TASK STATEMENT — Quote, word for word, the line containing "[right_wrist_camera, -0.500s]" and all lines that follow it to the end of the records, with no pictures.

RECORDS FOR THE TASK —
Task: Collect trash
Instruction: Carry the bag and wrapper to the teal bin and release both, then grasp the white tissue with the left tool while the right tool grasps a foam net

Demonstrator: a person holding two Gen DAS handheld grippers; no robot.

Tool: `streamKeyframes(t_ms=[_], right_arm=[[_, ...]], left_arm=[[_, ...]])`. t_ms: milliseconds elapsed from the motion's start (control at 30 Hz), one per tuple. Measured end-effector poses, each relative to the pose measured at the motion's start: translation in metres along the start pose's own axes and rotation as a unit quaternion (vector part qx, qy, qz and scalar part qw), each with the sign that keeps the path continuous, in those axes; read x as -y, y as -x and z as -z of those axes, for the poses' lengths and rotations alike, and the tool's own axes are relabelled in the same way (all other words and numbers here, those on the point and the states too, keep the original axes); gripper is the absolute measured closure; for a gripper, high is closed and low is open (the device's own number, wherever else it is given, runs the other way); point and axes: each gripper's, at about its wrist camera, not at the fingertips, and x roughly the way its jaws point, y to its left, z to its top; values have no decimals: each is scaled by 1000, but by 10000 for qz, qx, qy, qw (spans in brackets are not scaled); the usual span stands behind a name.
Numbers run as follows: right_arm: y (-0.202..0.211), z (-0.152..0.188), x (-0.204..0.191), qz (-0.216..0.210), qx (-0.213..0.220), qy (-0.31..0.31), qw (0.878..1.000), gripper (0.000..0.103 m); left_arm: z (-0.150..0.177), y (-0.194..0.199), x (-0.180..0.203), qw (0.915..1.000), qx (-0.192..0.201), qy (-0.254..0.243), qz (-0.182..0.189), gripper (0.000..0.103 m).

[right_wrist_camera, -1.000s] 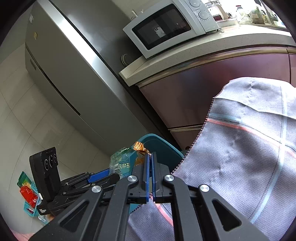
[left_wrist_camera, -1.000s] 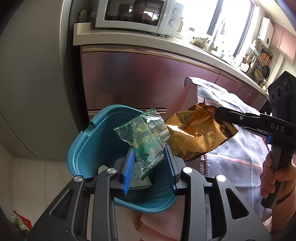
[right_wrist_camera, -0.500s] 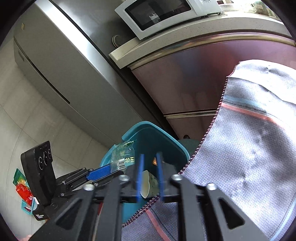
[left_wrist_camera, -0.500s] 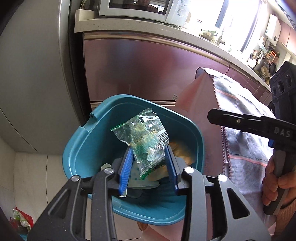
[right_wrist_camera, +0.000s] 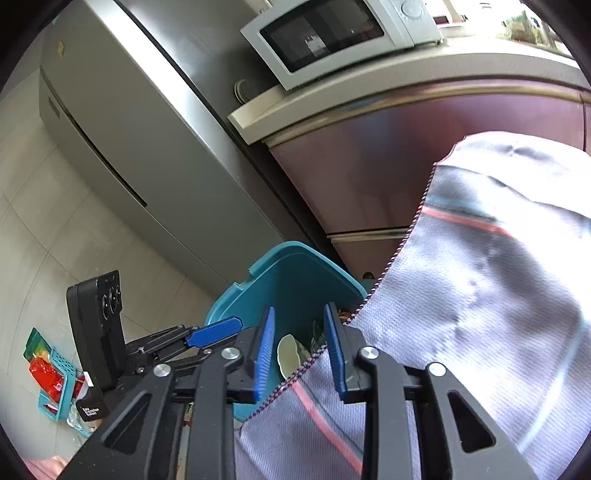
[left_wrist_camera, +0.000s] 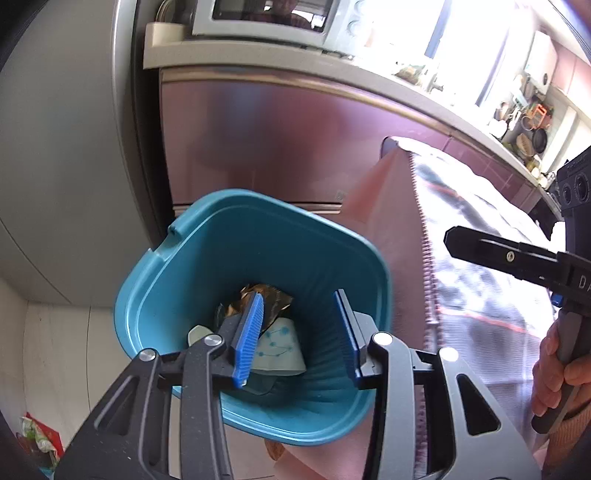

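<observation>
A teal trash bin [left_wrist_camera: 207, 258] stands below both grippers. At its bottom lie a gold foil wrapper [left_wrist_camera: 271, 299] and a white paper with a blue pattern [left_wrist_camera: 280, 347]. My left gripper [left_wrist_camera: 297, 338] hangs over the bin's mouth, its jaws opening, with nothing between the blue pads. My right gripper [right_wrist_camera: 299, 352] is above the bin's [right_wrist_camera: 295, 273] right rim at the cloth's edge, its jaws opening too and holding nothing. A pale dish-like piece [right_wrist_camera: 290, 354] shows in the bin between its fingers. The green packet is not clearly in view.
A grey-striped cloth [right_wrist_camera: 498, 295] drapes over a table right of the bin. Behind stand a steel fridge [right_wrist_camera: 129, 147], maroon cabinets [left_wrist_camera: 277, 147] and a microwave [right_wrist_camera: 332, 33]. A small teal basket with red packets [right_wrist_camera: 51, 376] lies on the tiled floor at left.
The gold wrapper has left my right gripper and lies in the bin. The green packet is gone from my left gripper. Both pairs of jaws stand wider apart.
</observation>
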Motion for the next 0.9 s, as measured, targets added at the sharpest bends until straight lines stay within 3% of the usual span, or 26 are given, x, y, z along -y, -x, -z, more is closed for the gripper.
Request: streamKeyframes(t_ms=[267,433,633,900], right_arm=[[71,20,-2,87,491,277,9984,64],[121,30,5,322,881,318,9951,62],[172,48,24,745,1274,209,9888,62],[248,94,66,1566,1715,-221,9724,61]], left_arm=[[-2,41,50,9957,589,-467,537,57],[-2,57,87,9897,757,-763,946,55],[4,63,138,9804,770,-1114,1433,53],[25,48,210,9668,426,-1558,1983,53]])
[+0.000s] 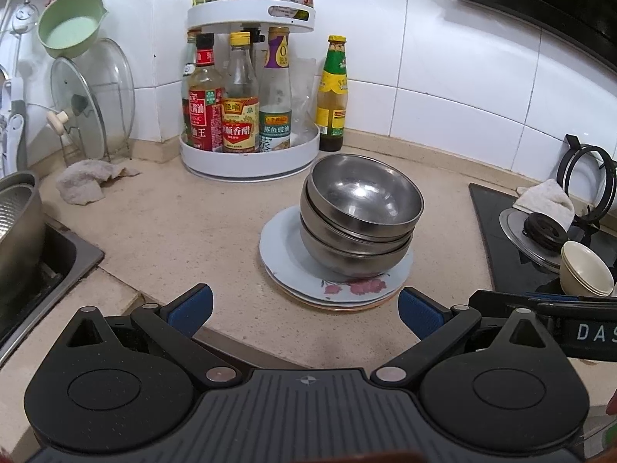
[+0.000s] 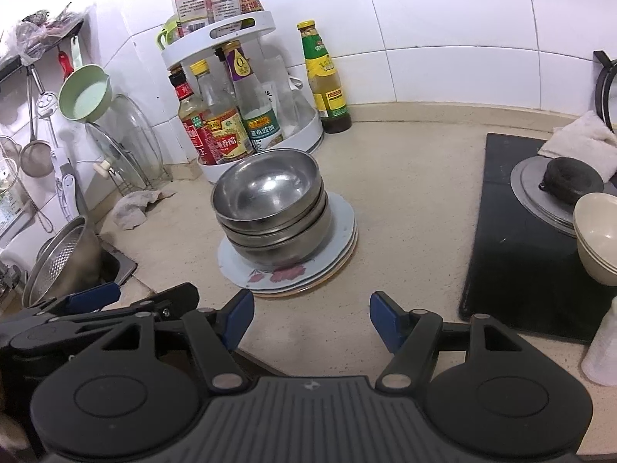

ANSWER TO THE EXERCISE —
[right_wrist_camera, -0.500s] 
[left_wrist_camera, -0.500s] 
[right_wrist_camera, +0.000s] 
[left_wrist_camera, +0.000s] 

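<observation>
A teal trash bin [left_wrist_camera: 207, 258] stands below both grippers. At its bottom lie a gold foil wrapper [left_wrist_camera: 271, 299] and a white paper with a blue pattern [left_wrist_camera: 280, 347]. My left gripper [left_wrist_camera: 297, 338] hangs over the bin's mouth, its jaws opening, with nothing between the blue pads. My right gripper [right_wrist_camera: 299, 352] is above the bin's [right_wrist_camera: 295, 273] right rim at the cloth's edge, its jaws opening too and holding nothing. A pale dish-like piece [right_wrist_camera: 290, 354] shows in the bin between its fingers. The green packet is not clearly in view.
A grey-striped cloth [right_wrist_camera: 498, 295] drapes over a table right of the bin. Behind stand a steel fridge [right_wrist_camera: 129, 147], maroon cabinets [left_wrist_camera: 277, 147] and a microwave [right_wrist_camera: 332, 33]. A small teal basket with red packets [right_wrist_camera: 51, 376] lies on the tiled floor at left.
The gold wrapper has left my right gripper and lies in the bin. The green packet is gone from my left gripper. Both pairs of jaws stand wider apart.
</observation>
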Motion for the next 0.9 s, as measured, targets added at the sharpest bends until straight lines stay within 3% of the usual span, or 26 are given, x, y, z along -y, -x, -z, more is closed for the gripper.
Request: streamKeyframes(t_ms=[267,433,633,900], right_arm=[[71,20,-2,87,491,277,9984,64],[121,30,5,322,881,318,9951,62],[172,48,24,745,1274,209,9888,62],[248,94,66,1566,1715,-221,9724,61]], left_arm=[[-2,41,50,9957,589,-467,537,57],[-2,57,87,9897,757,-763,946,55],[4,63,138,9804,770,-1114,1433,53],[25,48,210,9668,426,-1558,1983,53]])
[+0.000s] 
[+0.000s] 

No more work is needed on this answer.